Chapitre I. Un terrain à « boîte noire », propositions méthodologiques

Ce chapitre inaugure la première série de nos situations ethnographiques. Nous sommes devant l’enceinte monastique et nous nous apprêtons à franchir la clôture. Que voyons-nous dans cette première escale ? Une séparation, une mise à distance du monde. L’espace monastique se construit comme un lieu « à part », qu’il est parfois difficile de pénétrer. Dans ce chapitre, l’exercice ethnographique consiste à mettre en perspective les images produites par les acteurs autour des espaces séparés avec les possibilités méthodologiques dont nous disposons. Notre entrée sur le terrain va donc se faire en plusieurs temps.
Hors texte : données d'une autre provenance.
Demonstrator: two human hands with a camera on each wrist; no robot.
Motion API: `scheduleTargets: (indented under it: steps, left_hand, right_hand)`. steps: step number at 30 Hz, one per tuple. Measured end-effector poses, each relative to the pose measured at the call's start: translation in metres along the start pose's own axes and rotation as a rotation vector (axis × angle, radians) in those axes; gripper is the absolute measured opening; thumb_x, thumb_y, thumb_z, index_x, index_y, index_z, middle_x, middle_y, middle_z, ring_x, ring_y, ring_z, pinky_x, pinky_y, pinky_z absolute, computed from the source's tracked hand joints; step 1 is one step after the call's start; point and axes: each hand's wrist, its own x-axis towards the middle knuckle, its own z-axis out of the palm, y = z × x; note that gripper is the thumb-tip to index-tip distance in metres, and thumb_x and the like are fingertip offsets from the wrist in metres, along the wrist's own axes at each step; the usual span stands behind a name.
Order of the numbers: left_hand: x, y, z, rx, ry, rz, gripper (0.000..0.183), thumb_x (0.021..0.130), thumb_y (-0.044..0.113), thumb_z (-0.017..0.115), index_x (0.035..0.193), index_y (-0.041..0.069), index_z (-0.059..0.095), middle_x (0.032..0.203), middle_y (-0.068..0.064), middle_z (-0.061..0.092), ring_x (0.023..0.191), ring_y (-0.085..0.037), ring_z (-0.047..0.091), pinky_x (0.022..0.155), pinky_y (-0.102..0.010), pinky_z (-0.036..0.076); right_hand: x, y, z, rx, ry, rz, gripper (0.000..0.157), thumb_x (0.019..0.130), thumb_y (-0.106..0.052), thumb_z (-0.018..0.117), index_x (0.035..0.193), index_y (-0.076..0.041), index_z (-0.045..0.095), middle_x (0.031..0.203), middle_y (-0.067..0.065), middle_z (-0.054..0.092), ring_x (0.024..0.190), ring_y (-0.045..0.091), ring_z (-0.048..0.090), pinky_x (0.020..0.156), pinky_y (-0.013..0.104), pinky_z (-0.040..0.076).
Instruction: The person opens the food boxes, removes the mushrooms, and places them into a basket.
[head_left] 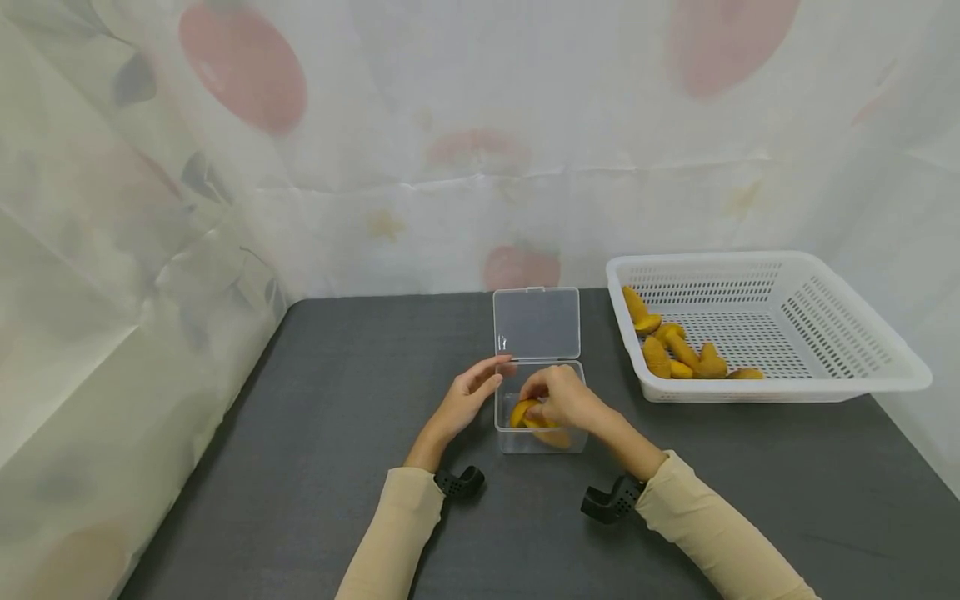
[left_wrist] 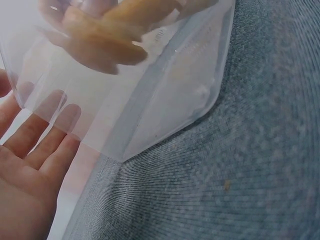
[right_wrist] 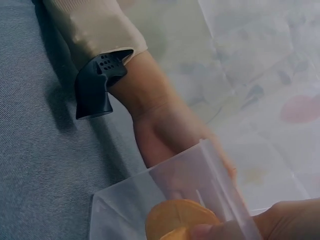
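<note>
A clear plastic box (head_left: 510, 443) stands on the dark table with its hinged lid (head_left: 537, 323) folded back. My left hand (head_left: 471, 396) touches the box's left side, its fingers fairly straight; in the left wrist view they show through the clear wall (left_wrist: 107, 112). My right hand (head_left: 566, 396) reaches down inside the box. Its curled fingers pinch a rounded yellow-brown piece (right_wrist: 175, 216), and the thumb presses on it in the right wrist view. Other yellow-brown pieces (left_wrist: 100, 45) lie in the box, blurred through the plastic.
A white slotted basket (head_left: 862, 333) stands at the back right of the table (head_left: 360, 375), with several yellow-brown pieces (head_left: 682, 354) gathered at its left end. A patterned white curtain (head_left: 420, 225) hangs behind the table. Each wrist wears a black camera mount (head_left: 611, 500).
</note>
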Motion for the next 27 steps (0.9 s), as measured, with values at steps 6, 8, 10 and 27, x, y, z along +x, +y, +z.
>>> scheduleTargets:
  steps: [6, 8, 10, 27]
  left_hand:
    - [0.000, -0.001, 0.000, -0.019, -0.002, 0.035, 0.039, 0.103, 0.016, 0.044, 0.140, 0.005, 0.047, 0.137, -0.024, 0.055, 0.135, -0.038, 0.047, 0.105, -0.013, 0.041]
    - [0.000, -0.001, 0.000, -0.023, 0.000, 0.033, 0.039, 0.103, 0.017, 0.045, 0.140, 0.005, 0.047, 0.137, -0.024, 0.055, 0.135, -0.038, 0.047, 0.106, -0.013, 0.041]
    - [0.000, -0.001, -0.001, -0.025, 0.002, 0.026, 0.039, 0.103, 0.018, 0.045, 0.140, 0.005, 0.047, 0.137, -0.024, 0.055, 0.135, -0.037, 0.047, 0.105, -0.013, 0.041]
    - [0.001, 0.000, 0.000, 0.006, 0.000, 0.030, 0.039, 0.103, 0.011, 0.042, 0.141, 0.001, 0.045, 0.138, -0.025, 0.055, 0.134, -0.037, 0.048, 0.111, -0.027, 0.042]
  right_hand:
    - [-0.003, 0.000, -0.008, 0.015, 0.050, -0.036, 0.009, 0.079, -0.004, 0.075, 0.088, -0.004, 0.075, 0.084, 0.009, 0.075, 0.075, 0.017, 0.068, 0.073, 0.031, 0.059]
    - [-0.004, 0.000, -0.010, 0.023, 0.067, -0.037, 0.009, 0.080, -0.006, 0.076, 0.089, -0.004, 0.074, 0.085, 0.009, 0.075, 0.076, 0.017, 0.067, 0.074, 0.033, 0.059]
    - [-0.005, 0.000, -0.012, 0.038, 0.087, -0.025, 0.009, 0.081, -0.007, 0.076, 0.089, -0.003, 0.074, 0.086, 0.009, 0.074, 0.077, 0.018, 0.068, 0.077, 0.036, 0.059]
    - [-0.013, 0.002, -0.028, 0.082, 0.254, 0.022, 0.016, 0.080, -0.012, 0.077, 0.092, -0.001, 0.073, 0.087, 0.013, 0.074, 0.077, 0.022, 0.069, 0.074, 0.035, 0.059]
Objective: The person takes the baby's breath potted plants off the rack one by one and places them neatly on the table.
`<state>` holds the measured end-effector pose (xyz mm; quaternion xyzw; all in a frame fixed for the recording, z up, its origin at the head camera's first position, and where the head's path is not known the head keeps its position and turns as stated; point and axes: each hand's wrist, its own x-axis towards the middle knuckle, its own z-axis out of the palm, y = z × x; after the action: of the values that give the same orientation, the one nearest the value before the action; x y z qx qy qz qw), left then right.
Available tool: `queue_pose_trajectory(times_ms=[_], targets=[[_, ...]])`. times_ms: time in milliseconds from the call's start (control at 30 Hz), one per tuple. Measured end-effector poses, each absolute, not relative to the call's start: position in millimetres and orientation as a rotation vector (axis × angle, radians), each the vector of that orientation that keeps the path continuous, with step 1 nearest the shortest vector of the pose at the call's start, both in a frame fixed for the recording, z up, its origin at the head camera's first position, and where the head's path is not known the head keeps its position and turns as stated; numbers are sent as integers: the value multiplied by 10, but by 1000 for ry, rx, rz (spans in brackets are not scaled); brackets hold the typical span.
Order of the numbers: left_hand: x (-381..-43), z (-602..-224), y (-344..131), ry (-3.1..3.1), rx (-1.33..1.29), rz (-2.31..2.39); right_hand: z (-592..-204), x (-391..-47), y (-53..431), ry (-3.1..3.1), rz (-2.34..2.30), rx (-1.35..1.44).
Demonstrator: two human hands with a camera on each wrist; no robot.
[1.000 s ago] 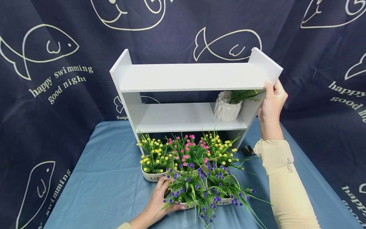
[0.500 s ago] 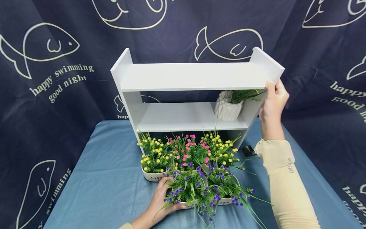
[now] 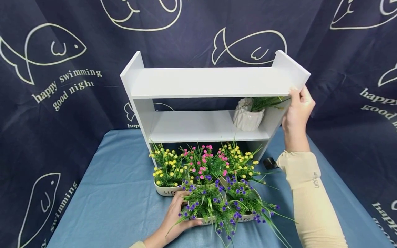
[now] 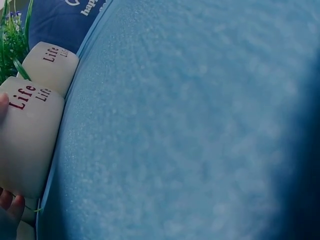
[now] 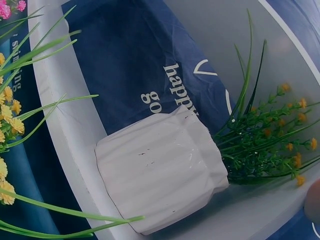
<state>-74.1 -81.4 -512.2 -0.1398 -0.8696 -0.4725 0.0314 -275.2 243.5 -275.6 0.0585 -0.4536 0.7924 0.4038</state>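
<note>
My left hand [image 3: 173,216] grips a cream flowerpot [image 3: 207,220] of purple artificial flowers, front left in the cluster, with the thumb along its front and the fingers at its left end. In the left wrist view, the same oblong pot [image 4: 30,142] shows red "Life" lettering and stands on the blue cloth. My right hand [image 3: 298,109] holds the right side panel of a white shelf [image 3: 201,82], thumb on the front edge just below the top board; its other fingers are partly hidden behind the panel. A fluted white pot [image 5: 160,172] with orange-flowered greenery sits on the middle board beside that hand.
A second purple-flowered pot [image 3: 247,217] stands right of the held one. Behind are pots of yellow flowers [image 3: 167,190], pink flowers [image 3: 204,162] and more yellow flowers [image 3: 240,162], close before the shelf's lower opening. A small black object [image 3: 270,163] lies by the shelf's right foot.
</note>
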Motion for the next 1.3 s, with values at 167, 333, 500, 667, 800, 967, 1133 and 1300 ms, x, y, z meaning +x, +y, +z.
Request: queue_pose_trajectory(times_ms=[167, 333, 500, 667, 800, 967, 1133, 1300], targets=[[-742, -5141, -815, -2656, -456, -1423, -2752, -2752, 2430, -1142, 1997, 165], [-757, -5130, -819, -2668, -435, -1503, -2749, -2746, 2425, -1133, 2007, 161], [-778, -5119, -822, -2672, -434, -1565, -2754, -2742, 2431, -1134, 2011, 158], [-774, -5117, -831, -2671, -439, -1569, -2766, -2740, 2429, -1138, 2019, 152], [-779, -5115, -846, -2674, -450, -1566, -2760, -2743, 2429, -1140, 2015, 154], [-771, -5094, -867, -2690, -444, -1532, -2752, -2749, 2435, -1152, 2008, 152], [-737, -5006, -885, -2663, -413, -1667, -2755, -2748, 2438, -1153, 2020, 141], [-690, -4908, -927, -2598, -447, -1741, -2757, -2748, 2447, -1135, 2045, 134]])
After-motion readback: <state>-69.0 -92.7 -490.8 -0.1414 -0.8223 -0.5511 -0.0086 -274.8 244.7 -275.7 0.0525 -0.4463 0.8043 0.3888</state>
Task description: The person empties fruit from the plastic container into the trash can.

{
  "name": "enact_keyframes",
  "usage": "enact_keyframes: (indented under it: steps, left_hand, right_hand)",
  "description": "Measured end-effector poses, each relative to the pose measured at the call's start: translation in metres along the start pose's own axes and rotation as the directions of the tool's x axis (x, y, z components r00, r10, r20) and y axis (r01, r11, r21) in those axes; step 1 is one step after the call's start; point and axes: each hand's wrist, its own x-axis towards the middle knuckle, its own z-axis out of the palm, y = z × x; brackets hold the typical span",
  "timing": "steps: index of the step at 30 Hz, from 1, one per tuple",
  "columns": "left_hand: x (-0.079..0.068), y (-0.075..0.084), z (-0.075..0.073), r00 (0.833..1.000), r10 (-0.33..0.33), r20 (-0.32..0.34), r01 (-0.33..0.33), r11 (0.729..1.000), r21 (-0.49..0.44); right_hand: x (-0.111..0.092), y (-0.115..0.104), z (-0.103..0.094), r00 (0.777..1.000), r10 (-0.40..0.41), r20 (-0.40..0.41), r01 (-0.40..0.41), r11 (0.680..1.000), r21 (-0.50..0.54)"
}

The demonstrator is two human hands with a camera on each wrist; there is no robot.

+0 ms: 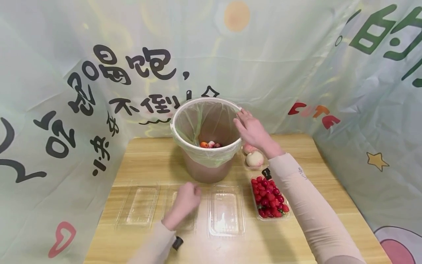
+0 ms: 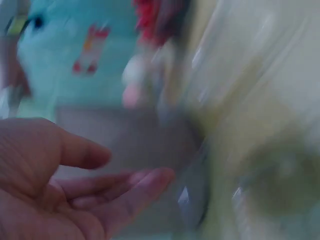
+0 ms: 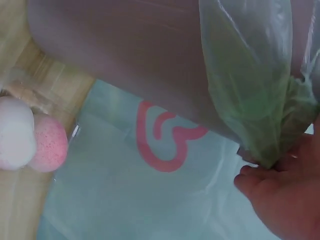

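A brownish bin (image 1: pixel 207 174) with a white rim stands toward the back of the table, lined with a thin green bag (image 1: pixel 212 160). Small round fruits (image 1: pixel 211 145), orange, pale and dark red, lie inside it. My right hand (image 1: pixel 255 131) holds the bin's right rim; in the right wrist view its fingers (image 3: pixel 250 180) are at the edge of the bag. Above the middle clear plastic tray (image 1: pixel 189 222) is my left hand (image 1: pixel 184 200), blurred. The left wrist view shows that hand's thumb and fingers apart, with nothing between them.
Two more clear plastic trays stand on the wooden table, one at left (image 1: pixel 136 207) and one at centre right (image 1: pixel 226 212). A clear box of red berries (image 1: pixel 270 198) sits at right, behind it peach-like fruits (image 1: pixel 255 159) in a clear container. Printed cloth (image 1: pixel 280 66) surrounds the table.
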Motion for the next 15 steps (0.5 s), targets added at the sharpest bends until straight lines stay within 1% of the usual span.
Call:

Nous donnerons dans un premier temps la parole aux acteurs pour qu’ils nous parlent de ce qui se passe derrière la clôture avant de la franchir nous-même pour nous retrouver « sur le terrain ». Le terrain dont il est question dans ce travail présente l’originalité de se définir localement en dehors de tout ancrage territorial : nous sommes dans un monastère athonite implanté… en France. Dans un tel contexte, la tradition à l’œuvre dans l’espace monastique prend un tout autre relief : son orthodoxie se heurte aux possibilités concrètes d’action hic et nunc. Se repose alors la question des relations avec le monde dont la tradition semble l’unique réponse… La prégnance de cette tradition, à même de justifier tous les actes observés dans la clôture monastique, constitue à la fois l’objet de notre recherche et la principale menace de notre travail ethnographique, reléguant systématiquement le sens de l’action sur un plan théologique. Le dernier temps de notre entrée sur le terrain tentera d’apporter les réponses méthodologiques à cette prégnance de la tradition.